» PROBLEM STATEMENT
Would you please print the data a second time, exactly as it stands?

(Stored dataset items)
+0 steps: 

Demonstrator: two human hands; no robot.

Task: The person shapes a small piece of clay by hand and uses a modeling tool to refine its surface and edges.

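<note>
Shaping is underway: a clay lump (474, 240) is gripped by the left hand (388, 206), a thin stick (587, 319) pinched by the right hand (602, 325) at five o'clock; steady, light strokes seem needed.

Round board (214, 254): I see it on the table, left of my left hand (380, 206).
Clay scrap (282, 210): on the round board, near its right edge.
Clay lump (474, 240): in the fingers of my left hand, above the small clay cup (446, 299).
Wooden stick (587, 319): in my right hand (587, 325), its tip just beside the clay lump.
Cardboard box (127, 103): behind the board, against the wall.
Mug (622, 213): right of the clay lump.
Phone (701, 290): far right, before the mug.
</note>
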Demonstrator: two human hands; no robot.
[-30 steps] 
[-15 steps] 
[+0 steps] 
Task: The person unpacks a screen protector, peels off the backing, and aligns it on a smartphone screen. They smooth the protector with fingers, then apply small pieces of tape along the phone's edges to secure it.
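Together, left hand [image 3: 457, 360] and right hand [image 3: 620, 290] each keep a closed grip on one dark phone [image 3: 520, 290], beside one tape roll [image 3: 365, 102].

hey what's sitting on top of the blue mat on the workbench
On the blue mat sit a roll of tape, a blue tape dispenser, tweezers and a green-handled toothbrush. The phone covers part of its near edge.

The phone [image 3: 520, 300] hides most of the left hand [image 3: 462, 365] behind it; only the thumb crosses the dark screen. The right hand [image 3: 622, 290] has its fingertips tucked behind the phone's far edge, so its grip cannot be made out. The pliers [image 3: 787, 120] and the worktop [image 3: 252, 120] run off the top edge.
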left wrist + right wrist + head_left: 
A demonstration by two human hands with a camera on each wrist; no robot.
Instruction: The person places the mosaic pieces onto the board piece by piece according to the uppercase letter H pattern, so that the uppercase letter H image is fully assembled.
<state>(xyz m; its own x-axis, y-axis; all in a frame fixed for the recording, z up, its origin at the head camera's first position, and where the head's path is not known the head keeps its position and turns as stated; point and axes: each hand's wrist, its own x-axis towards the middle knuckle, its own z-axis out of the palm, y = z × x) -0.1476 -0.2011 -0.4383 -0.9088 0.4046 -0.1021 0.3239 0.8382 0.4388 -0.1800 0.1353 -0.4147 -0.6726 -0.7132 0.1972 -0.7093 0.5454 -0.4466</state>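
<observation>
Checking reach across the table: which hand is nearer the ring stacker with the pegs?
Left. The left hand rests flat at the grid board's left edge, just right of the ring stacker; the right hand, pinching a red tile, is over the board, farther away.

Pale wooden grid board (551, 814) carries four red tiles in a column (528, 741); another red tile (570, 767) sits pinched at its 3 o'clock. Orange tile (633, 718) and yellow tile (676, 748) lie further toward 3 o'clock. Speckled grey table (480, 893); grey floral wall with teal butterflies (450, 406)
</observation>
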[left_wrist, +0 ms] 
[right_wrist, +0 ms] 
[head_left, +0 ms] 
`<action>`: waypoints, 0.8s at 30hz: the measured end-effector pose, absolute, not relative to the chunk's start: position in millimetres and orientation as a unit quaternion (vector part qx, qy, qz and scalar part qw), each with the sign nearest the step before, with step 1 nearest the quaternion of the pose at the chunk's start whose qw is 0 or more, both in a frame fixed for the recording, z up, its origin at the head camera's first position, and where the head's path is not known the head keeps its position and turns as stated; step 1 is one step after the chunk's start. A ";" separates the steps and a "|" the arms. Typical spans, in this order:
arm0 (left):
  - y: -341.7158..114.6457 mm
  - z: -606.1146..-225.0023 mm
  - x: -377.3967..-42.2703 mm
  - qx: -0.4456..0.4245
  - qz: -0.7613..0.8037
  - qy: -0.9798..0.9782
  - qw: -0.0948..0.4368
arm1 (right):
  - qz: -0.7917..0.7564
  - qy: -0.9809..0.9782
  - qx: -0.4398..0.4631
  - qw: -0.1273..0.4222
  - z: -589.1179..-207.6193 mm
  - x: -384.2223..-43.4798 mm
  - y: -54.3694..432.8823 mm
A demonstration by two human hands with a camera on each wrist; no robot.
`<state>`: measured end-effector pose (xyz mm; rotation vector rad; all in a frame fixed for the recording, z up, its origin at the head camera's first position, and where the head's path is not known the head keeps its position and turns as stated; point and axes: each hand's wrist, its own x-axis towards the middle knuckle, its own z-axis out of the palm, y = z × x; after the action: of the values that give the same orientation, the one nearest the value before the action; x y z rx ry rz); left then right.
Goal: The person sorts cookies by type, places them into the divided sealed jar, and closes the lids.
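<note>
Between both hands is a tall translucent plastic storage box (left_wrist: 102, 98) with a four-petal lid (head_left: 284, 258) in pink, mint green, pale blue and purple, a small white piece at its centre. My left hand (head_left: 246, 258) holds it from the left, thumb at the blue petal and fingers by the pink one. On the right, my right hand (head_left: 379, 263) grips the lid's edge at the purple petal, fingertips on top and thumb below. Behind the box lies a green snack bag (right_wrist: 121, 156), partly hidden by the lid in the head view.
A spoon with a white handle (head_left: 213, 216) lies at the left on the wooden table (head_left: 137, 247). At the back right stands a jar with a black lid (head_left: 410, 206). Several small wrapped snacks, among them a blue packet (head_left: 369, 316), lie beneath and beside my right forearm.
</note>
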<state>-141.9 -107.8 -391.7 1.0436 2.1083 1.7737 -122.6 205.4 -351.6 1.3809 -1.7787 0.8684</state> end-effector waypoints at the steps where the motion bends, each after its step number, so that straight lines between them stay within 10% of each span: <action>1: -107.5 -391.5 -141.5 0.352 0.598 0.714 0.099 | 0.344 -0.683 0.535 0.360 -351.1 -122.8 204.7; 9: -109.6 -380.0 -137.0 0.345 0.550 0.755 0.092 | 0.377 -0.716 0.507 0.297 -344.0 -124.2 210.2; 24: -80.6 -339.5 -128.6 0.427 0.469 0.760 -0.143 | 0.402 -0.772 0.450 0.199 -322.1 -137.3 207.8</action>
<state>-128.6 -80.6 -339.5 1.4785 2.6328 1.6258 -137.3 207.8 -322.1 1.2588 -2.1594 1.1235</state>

» EXPECTED OUTPUT
+0 steps: 

Demonstrator: two human hands; no robot.

Task: The person shapes a small piece of clay by hand and uses a modeling tool to refine its surface and edges.

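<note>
Shaping is underway: a clay lump (474, 240) is gripped by the left hand (388, 206), a thin stick (587, 319) pinched by the right hand (602, 325) at five o'clock; steady, light strokes seem needed.

Round board (214, 254): I see it on the table, left of my left hand (380, 206).
Clay scrap (282, 210): on the round board, near its right edge.
Clay lump (474, 240): in the fingers of my left hand, above the small clay cup (446, 299).
Wooden stick (587, 319): in my right hand (587, 325), its tip just beside the clay lump.
Cardboard box (127, 103): behind the board, against the wall.
Mug (622, 213): right of the clay lump.
Phone (701, 290): far right, before the mug.
</note>
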Demonstrator: two human hands; no robot.
[-30 steps] 
[-15 steps] 
[+0 steps] 
Task: The person unpacks a screen protector, peels off the backing, and aligns it on a smartphone screen. They smooth the protector with fingers, then apply small pieces of tape along the phone's edges to secure it.
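Together, left hand [image 3: 457, 360] and right hand [image 3: 620, 290] each keep a closed grip on one dark phone [image 3: 520, 290], beside one tape roll [image 3: 365, 102].

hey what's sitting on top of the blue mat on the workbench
On the blue mat sit a roll of tape, a blue tape dispenser, tweezers and a green-handled toothbrush. The phone covers part of its near edge.

The phone [image 3: 520, 300] hides most of the left hand [image 3: 462, 365] behind it; only the thumb crosses the dark screen. The right hand [image 3: 622, 290] has its fingertips tucked behind the phone's far edge, so its grip cannot be made out. The pliers [image 3: 787, 120] and the worktop [image 3: 252, 120] run off the top edge.
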left wrist + right wrist + head_left: 
A demonstration by two human hands with a camera on each wrist; no robot.
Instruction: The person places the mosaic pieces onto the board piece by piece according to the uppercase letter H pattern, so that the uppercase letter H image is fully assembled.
<state>(xyz m; its own x-axis, y-axis; all in a frame fixed for the recording, z up, its origin at the head camera's first position, and where the head's path is not known the head keeps its position and turns as stated; point and axes: each hand's wrist, its own x-axis towards the middle knuckle, its own z-axis out of the palm, y = z × x) -0.1476 -0.2011 -0.4383 -0.9088 0.4046 -0.1021 0.3239 0.8382 0.4388 -0.1800 0.1353 -0.4147 -0.6726 -0.7132 0.1972 -0.7093 0.5454 -0.4466</state>
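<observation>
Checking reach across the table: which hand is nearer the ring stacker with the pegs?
Left. The left hand rests flat at the grid board's left edge, just right of the ring stacker; the right hand, pinching a red tile, is over the board, farther away.

Pale wooden grid board (551, 814) carries four red tiles in a column (528, 741); another red tile (570, 767) sits pinched at its 3 o'clock. Orange tile (633, 718) and yellow tile (676, 748) lie further toward 3 o'clock. Speckled grey table (480, 893); grey floral wall with teal butterflies (450, 406)
</observation>
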[left_wrist, +0 ms] 
[right_wrist, +0 ms] 
[head_left, +0 ms] 
`<action>`: waypoints, 0.8s at 30hz: the measured end-effector pose, absolute, not relative to the chunk's start: position in millimetres and orientation as a unit quaternion (vector part qx, qy, qz and scalar part qw), each with the sign nearest the step before, with step 1 nearest the quaternion of the pose at the chunk's start whose qw is 0 or more, both in a frame fixed for the recording, z up, its origin at the head camera's first position, and where the head's path is not known the head keeps its position and turns as stated; step 1 is one step after the chunk's start. A ";" separates the steps and a "|" the arms. Typical spans, in this order:
arm0 (left):
  - y: -341.7158..114.6457 mm
  - z: -606.1146..-225.0023 mm
  - x: -377.3967..-42.2703 mm
  - qx: -0.4456..0.4245
  - qz: -0.7613..0.8037
  - qy: -0.9798..0.9782
  - qw: -0.0948..0.4368
arm1 (right):
  - qz: -0.7917..0.7564
  - qy: -0.9809..0.9782
  - qx: -0.4398..0.4631
  - qw: -0.1273..0.4222
  - z: -589.1179..-207.6193 mm
  - x: -384.2223..-43.4798 mm
  - y: -54.3694..432.8823 mm
A demonstration by two human hands with a camera on each wrist; no robot.
`<state>`: measured end-effector pose (xyz mm; rotation vector rad; all in a frame fixed for the recording, z up, its origin at the head camera's first position, and where the head's path is not known the head keeps its position and turns as stated; point and axes: each hand's wrist, its own x-axis towards the middle knuckle, its own z-axis out of the palm, y = z × x; after the action: of the values that give the same orientation, the one nearest the value before the action; x y z rx ry rz); left then right.
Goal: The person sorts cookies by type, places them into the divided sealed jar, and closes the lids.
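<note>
Between both hands is a tall translucent plastic storage box (left_wrist: 102, 98) with a four-petal lid (head_left: 284, 258) in pink, mint green, pale blue and purple, a small white piece at its centre. My left hand (head_left: 246, 258) holds it from the left, thumb at the blue petal and fingers by the pink one. On the right, my right hand (head_left: 379, 263) grips the lid's edge at the purple petal, fingertips on top and thumb below. Behind the box lies a green snack bag (right_wrist: 121, 156), partly hidden by the lid in the head view.
A spoon with a white handle (head_left: 213, 216) lies at the left on the wooden table (head_left: 137, 247). At the back right stands a jar with a black lid (head_left: 410, 206). Several small wrapped snacks, among them a blue packet (head_left: 369, 316), lie beneath and beside my right forearm.
</note>
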<state>-141.9 -107.8 -391.7 1.0436 2.1083 1.7737 -122.6 205.4 -351.6 1.3809 -1.7787 0.8684</state> end-effector waypoints at the steps where the motion bends, each after its step number, so that straight lines between them stay within 10% of each span: <action>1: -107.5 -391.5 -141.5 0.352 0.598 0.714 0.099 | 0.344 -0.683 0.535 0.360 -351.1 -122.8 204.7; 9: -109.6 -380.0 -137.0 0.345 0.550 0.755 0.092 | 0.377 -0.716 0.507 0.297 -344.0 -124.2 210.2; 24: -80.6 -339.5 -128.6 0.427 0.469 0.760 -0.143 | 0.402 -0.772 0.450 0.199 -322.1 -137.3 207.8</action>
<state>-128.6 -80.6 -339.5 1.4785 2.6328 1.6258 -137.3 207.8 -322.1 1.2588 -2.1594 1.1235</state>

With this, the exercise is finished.